Hicret sırasında Hz. Ali (r.a.) mühim bir vazife gördü. Efendimiz (s.a.v.) Hz. Ebû Bekir (r.a.) ile birlikte Mekke’yi terk etmeden önce Hz. Ali’den (r.a.) o gece kendi yatağında yatmasını istedi. Müşrikler evi kuşatmış, sabahı bekliyorlardı. Efendimiz (s.a.v.) yatağına Hz. Ali’yi yatırıp gece yarısı evden çıktı. Müşrikler sabah içeri daldıklarında Hz. Ali’yi görünce şaşkına döndüler. Hz. Ali (r.a.) emanetleri sahiplerine teslim ettikten sonra üç gün sonra Medine’ye doğru yola çıktı. Uzun yolculuktan sonra ayakları yaralı bir halde Medine’ye ulaştı. Efendimiz (s.a.v.) onun bu hâlini görünce gözyaşlarını tutamadı ve ayaklarını mübarek eliyle meshedip dua etti. O anda Hz. Ali’nin (r.a.) bütün ağrıları geçti.

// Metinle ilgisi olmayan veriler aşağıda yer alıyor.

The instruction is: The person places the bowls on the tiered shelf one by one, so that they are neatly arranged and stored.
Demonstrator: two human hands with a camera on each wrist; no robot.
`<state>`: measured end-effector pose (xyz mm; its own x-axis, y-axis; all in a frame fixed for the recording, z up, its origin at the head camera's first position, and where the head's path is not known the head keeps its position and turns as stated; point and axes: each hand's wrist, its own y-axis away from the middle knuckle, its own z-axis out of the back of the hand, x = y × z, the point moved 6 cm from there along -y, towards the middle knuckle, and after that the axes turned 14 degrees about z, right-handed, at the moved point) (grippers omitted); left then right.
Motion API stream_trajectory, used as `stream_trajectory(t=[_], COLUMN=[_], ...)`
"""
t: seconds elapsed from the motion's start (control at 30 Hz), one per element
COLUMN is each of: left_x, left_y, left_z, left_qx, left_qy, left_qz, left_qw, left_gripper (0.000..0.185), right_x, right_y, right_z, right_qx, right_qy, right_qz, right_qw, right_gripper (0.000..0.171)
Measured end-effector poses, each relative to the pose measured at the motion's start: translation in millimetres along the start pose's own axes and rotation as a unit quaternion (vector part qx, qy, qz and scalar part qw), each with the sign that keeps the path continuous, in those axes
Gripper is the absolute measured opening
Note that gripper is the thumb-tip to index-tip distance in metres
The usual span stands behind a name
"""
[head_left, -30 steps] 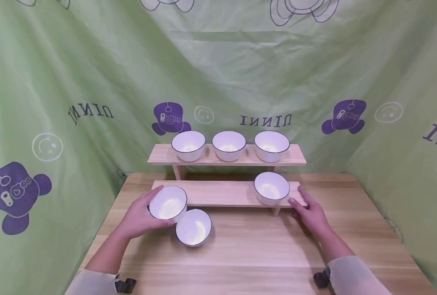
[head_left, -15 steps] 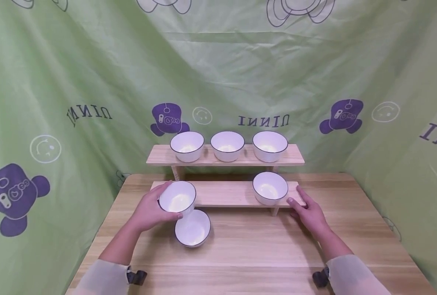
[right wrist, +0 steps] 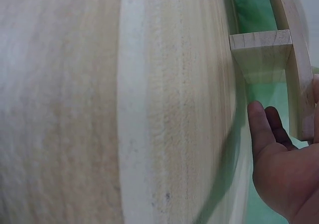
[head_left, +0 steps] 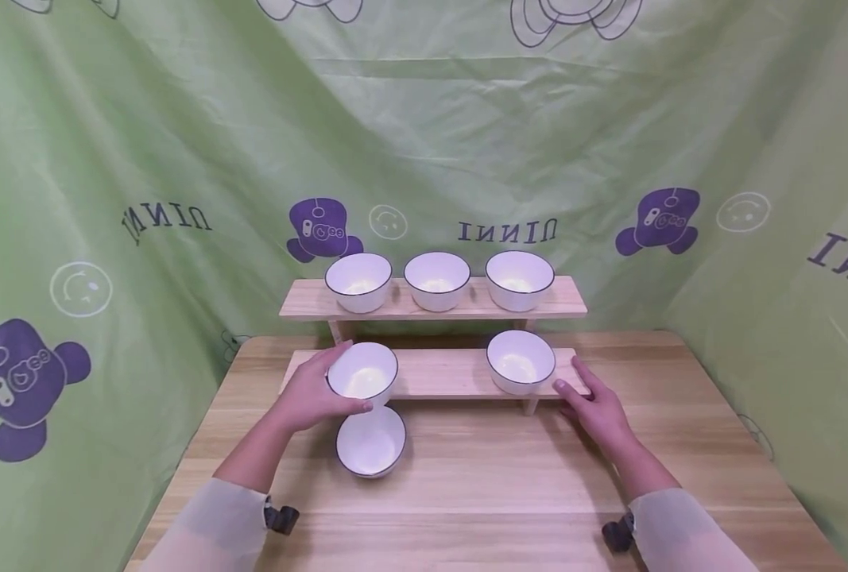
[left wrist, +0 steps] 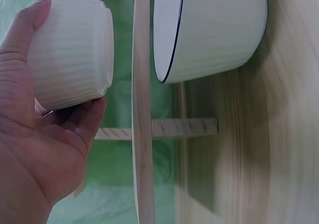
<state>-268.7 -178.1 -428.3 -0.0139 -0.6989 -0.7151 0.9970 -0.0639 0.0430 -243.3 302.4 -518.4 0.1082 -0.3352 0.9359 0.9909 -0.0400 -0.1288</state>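
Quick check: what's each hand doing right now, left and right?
Left hand: grips a white bowl over the lower shelf's left end.
Right hand: open, fingers resting against that shelf's right end, holding nothing.

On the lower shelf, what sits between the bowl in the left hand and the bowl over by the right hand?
Nothing: in the head view, the lower shelf is bare wood between the held bowl and the right-side bowl.
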Motion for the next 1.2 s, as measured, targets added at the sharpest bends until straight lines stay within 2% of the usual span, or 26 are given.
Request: stream_trajectory(t=[0.47,0.8,1.2], left_x=[-20.4,-31.8,-48.5], left_y=[-19.1,-28.8,-35.3], left_z=[-24.8,-41.5,-61.3], left_qx=[0.002,0.004,0.001], left_qy=[-0.013,-0.024,-0.01], left_qz=[0.0,0.034,0.045], left_qw=[0.9999,0.9991,0.999], left_gripper=[0.12,0.122,0.122], right_x=[-4,-6,-6], right_y=[-2,-3,-3], right_z=[1,2,1], right_qx=[0.0,0.001,0.004], right_qy=[0.036,0.025,0.024], right_qz=[-0.003,-0.012,-0.017], right_qw=[0.999,1.0,1.0], right_gripper=[0.086,0.084,0.084])
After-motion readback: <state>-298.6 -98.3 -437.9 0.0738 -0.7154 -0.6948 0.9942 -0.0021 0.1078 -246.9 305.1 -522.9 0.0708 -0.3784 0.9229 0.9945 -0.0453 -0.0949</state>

Hz. Ali’nin (r.a.) en mümtaz vasfı cesaret ve şecaatiydi. Uhud Savaşı’nda Efendimizi (s.a.v.) vücuduyla siper edenlerden biriydi. Müşriklerden gelen grupları darmadağın etti. Cebrail (a.s.) Peygamber Efendimiz’e gelip „Ali’nin yaptığı büyük bir iyilik ve civanmertliktir“ dedi. Efendimiz (s.a.v.) de „O bendendir, ben de ondanım“ buyurarak Hz. Ali’yi (r.a.) taltif etti. Bu sırada semadan „Ali gibi yiğit, Zülfikâr gibi kılıç olmaz“ sesi işitildi.

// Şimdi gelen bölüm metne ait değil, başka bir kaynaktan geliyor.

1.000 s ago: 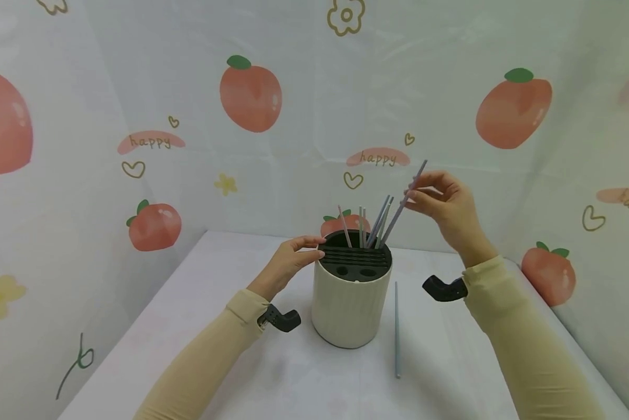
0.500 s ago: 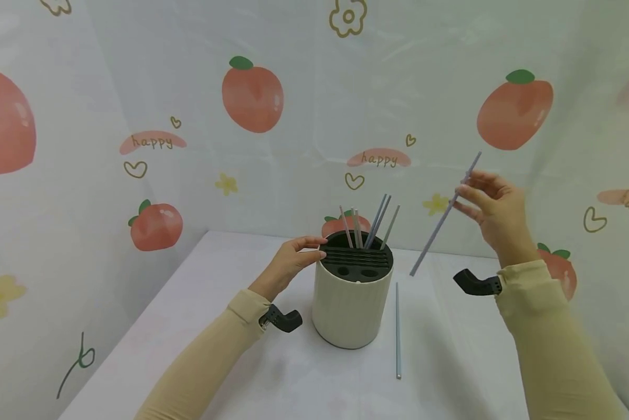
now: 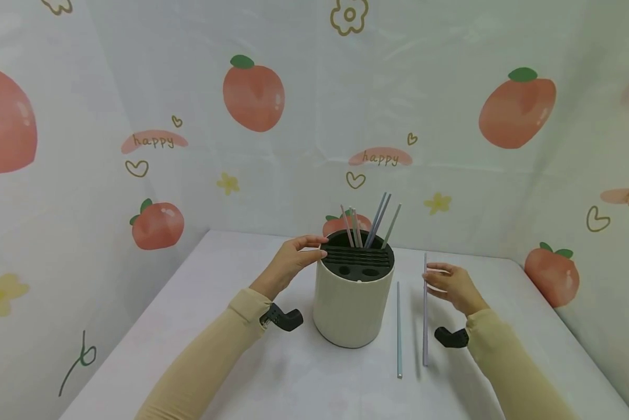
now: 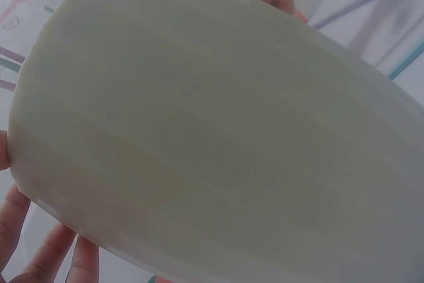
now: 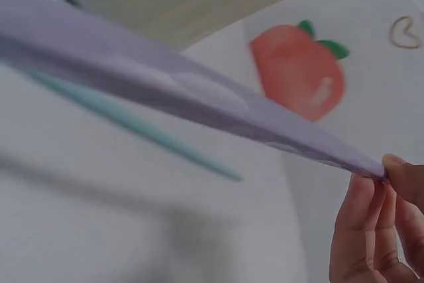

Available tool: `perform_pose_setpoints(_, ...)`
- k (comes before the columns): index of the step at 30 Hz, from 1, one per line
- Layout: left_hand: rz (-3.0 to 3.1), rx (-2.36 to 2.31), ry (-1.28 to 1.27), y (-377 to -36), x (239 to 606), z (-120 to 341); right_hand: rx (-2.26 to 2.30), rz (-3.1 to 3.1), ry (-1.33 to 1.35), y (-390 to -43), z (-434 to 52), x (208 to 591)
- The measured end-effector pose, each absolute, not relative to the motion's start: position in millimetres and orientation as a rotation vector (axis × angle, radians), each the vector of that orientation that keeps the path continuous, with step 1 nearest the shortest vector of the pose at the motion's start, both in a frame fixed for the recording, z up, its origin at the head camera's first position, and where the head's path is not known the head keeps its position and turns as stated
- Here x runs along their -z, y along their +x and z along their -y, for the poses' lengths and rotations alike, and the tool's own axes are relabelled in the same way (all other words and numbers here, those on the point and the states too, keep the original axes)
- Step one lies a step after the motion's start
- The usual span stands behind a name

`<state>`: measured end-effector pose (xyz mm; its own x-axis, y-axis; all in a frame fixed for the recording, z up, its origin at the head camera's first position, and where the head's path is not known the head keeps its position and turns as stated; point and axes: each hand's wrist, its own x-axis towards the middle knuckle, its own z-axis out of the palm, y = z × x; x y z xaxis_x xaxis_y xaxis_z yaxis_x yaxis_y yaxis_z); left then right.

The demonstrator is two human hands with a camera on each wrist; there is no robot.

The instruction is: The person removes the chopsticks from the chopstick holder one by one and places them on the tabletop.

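Observation:
My right hand point(image 3: 453, 286) pinches a purple chopstick point(image 3: 425, 332) near its upper end, between thumb and fingers. The chopstick hangs low over the table, right of a light blue chopstick point(image 3: 399, 332) that lies on it. In the right wrist view the purple chopstick point(image 5: 199, 91) crosses in front of the blue one. At the left rim of a cream utensil holder point(image 3: 351, 309) with a black slotted top, my left hand point(image 3: 288, 265) rests its extended fingertips and thumb. Several thin chopsticks point(image 3: 377, 219) in pink, purple and green stand in the holder's rear compartment.
The white table point(image 3: 230, 379) carries the holder near its middle. Behind and beside it hangs a white cloth point(image 3: 293, 175) printed with red fruit. Slots and two round holes point(image 3: 369, 272) mark the holder's lid.
My right hand has drawn the purple chopstick out of the holder, swung it right, then lowered it next to the blue one. The left hand stays at the rim.

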<state>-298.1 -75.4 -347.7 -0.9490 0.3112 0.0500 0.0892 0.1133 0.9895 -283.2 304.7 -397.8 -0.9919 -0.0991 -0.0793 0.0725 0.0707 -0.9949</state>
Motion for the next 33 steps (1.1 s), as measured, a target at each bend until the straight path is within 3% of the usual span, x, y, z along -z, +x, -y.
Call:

Hayber’in fethinde Efendimiz (s.a.v.) „Yarın sancağı öyle birisine vereceğim ki, Allah ve Resûlü onu sever, o da Allah ve Resûl’ünü sever“ buyurdu. Herkes merakla sabahı bekledi. Efendimiz (s.a.v.) gözlerinden rahatsız olan Hz. Ali’yi (r.a.) çağırdı, gözlerini meshetti ve „Allah sana fethi nasip edinceye kadar yürü“ buyurdu. Hz. Ali (r.a.) Yahudilerin en kuvvetli adamı Merhab’ı teke tek mücadelede ikiye bölerek yere serdi. Kalenin ağır demir kapısını yerinden söküp kalkan olarak kullandı. Harp bitince sekiz kişi o kapıyı yerden kaldıramadı.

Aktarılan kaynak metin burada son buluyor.